(Brief) You are asked to reproduce the listing exactly and to omit its pictures.

(Input data)

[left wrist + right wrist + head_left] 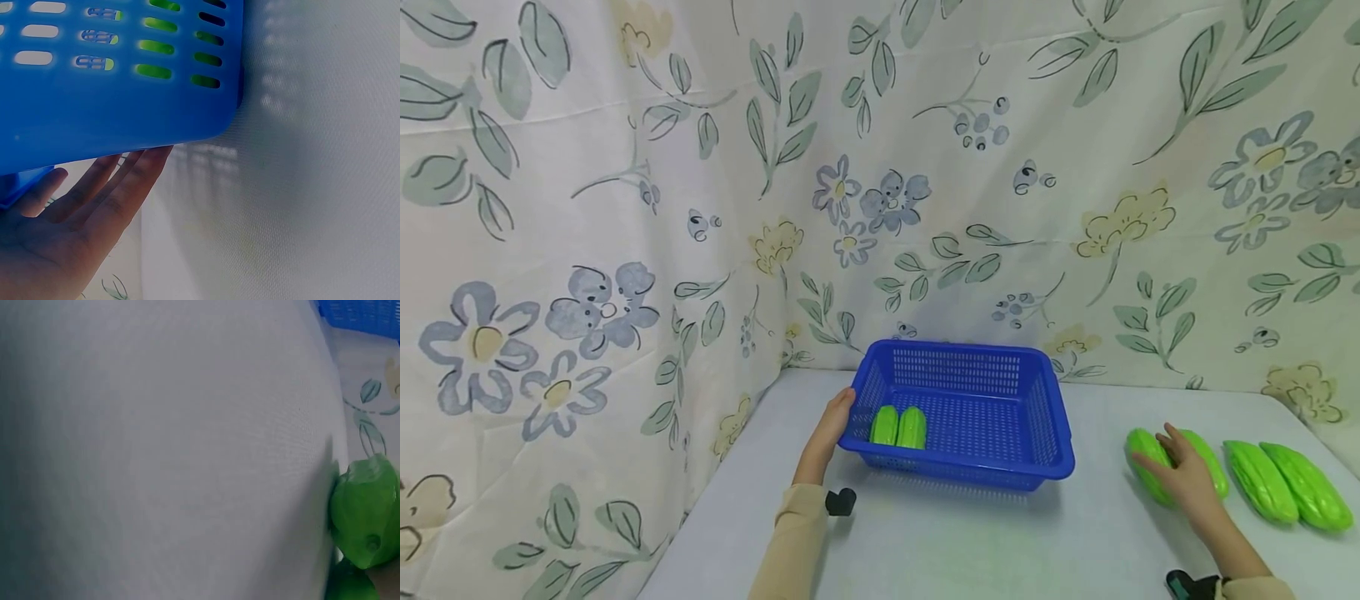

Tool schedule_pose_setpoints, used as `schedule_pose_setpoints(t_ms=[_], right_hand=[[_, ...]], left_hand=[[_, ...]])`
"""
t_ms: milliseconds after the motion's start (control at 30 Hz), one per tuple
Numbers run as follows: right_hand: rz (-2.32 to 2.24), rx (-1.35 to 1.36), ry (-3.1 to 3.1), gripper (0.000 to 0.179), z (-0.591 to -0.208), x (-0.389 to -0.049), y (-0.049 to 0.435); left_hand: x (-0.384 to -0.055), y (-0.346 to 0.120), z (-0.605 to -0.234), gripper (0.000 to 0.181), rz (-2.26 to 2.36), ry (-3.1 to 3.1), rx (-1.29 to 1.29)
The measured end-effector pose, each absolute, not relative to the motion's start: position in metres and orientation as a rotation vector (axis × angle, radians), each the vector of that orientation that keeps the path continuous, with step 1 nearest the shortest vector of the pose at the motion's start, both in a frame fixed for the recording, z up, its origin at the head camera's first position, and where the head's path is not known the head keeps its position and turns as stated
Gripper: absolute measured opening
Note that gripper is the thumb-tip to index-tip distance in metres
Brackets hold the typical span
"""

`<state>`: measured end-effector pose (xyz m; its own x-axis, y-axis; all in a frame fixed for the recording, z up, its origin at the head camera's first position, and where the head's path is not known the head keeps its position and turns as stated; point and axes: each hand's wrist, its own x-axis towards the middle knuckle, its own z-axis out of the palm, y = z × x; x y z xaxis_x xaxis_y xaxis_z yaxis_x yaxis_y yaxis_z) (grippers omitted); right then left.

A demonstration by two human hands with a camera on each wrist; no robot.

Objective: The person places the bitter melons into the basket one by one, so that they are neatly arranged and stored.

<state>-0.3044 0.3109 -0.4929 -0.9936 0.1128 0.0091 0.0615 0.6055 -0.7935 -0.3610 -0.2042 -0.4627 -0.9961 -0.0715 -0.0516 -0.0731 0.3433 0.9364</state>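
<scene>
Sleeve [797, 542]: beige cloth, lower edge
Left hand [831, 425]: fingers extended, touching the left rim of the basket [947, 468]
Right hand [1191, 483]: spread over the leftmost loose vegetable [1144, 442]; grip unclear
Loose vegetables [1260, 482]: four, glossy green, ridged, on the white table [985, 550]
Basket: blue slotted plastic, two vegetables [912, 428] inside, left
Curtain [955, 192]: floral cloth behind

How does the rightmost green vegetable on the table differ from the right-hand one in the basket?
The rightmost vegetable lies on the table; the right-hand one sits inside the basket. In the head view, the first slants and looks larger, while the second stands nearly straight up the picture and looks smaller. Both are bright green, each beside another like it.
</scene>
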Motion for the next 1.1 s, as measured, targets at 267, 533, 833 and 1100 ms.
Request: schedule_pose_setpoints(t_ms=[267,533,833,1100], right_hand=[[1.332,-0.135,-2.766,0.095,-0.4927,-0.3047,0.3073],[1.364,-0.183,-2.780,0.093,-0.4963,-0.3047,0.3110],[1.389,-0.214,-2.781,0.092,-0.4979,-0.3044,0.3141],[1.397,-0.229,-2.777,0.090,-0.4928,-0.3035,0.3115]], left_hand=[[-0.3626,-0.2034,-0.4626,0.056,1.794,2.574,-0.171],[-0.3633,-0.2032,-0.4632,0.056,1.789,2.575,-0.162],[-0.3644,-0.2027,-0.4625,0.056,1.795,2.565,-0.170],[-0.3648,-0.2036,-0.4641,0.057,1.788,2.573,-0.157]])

(Result of the task)
[left wrist + right wrist + head_left] 

Tool schedule_pose_setpoints, used as `schedule_pose_setpoints(t_ms=[_], right_hand=[[_, ...]], left_hand=[[_, ...]])`
"""
t_ms: milliseconds after the motion's start (control at 30 Hz), one per tuple
Numbers run as follows: right_hand: rz (-2.32 to 2.24), rx (-1.35 to 1.36), ry (-3.1 to 3.1), gripper (0.000 to 0.179), z (-0.591 to -0.208), x (-0.389 to -0.049), y (-0.049 to 0.435); left_hand: x (-0.384 to -0.055), y (-0.346 to 0.120), z (-0.605 to -0.234), gripper (0.000 to 0.181), rz (-2.26 to 2.36), ry (-3.1 to 3.1), rx (-1.29 to 1.29)
The measured end-effector pose, each absolute, not relative to the motion's start: position in metres and orientation as a rotation vector (axis × angle, radians), each the vector of that orientation that keeps the path continuous, with step 1 nearest the shortest vector of the pose at the motion's start, both in a frame fixed for the recording, z up, its origin at the head camera's first position, and where the head's path is not known the head keeps its position and turns as stated
Gripper: absolute measured opening
Note that gripper is the thumb-tip to index-tip distance in metres
Brackets hold the typical span
"""

`<state>`: measured end-effector pose (xyz m; its own x-axis, y-axis; all in a frame fixed for the recording, z up, its origin at the head camera's first position, and where the head's path is not known the head keeps its position and turns as stated; point and axes: each hand's wrist, its own x-axis towards the middle knuckle, its own z-axis out of the palm, y = z × x; x y z xaxis_x xaxis_y xaxis_z yaxis_x yaxis_y yaxis_z) (grippers omitted); right then left.

A demonstration by two human hands with a camera on each wrist; no robot.

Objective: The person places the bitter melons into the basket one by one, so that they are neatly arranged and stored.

<state>-0.3044 0.3109 -0.4929 -0.9936 0.1128 0.0091 0.0615 0.6055 -0.7935 -0.3610 -0.2042 -0.4627 -0.9961 -0.0715 -0.0516 -0.0731 0.3433 0.9364</state>
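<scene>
Sleeve [797, 542]: beige cloth, lower edge
Left hand [831, 425]: fingers extended, touching the left rim of the basket [947, 468]
Right hand [1191, 483]: spread over the leftmost loose vegetable [1144, 442]; grip unclear
Loose vegetables [1260, 482]: four, glossy green, ridged, on the white table [985, 550]
Basket: blue slotted plastic, two vegetables [912, 428] inside, left
Curtain [955, 192]: floral cloth behind

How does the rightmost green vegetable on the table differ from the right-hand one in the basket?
The rightmost vegetable lies on the table; the right-hand one sits inside the basket. In the head view, the first slants and looks larger, while the second stands nearly straight up the picture and looks smaller. Both are bright green, each beside another like it.
</scene>
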Motion for the next 1.1 s, as measured, targets at 267, 533, 833 and 1100 ms.
Request: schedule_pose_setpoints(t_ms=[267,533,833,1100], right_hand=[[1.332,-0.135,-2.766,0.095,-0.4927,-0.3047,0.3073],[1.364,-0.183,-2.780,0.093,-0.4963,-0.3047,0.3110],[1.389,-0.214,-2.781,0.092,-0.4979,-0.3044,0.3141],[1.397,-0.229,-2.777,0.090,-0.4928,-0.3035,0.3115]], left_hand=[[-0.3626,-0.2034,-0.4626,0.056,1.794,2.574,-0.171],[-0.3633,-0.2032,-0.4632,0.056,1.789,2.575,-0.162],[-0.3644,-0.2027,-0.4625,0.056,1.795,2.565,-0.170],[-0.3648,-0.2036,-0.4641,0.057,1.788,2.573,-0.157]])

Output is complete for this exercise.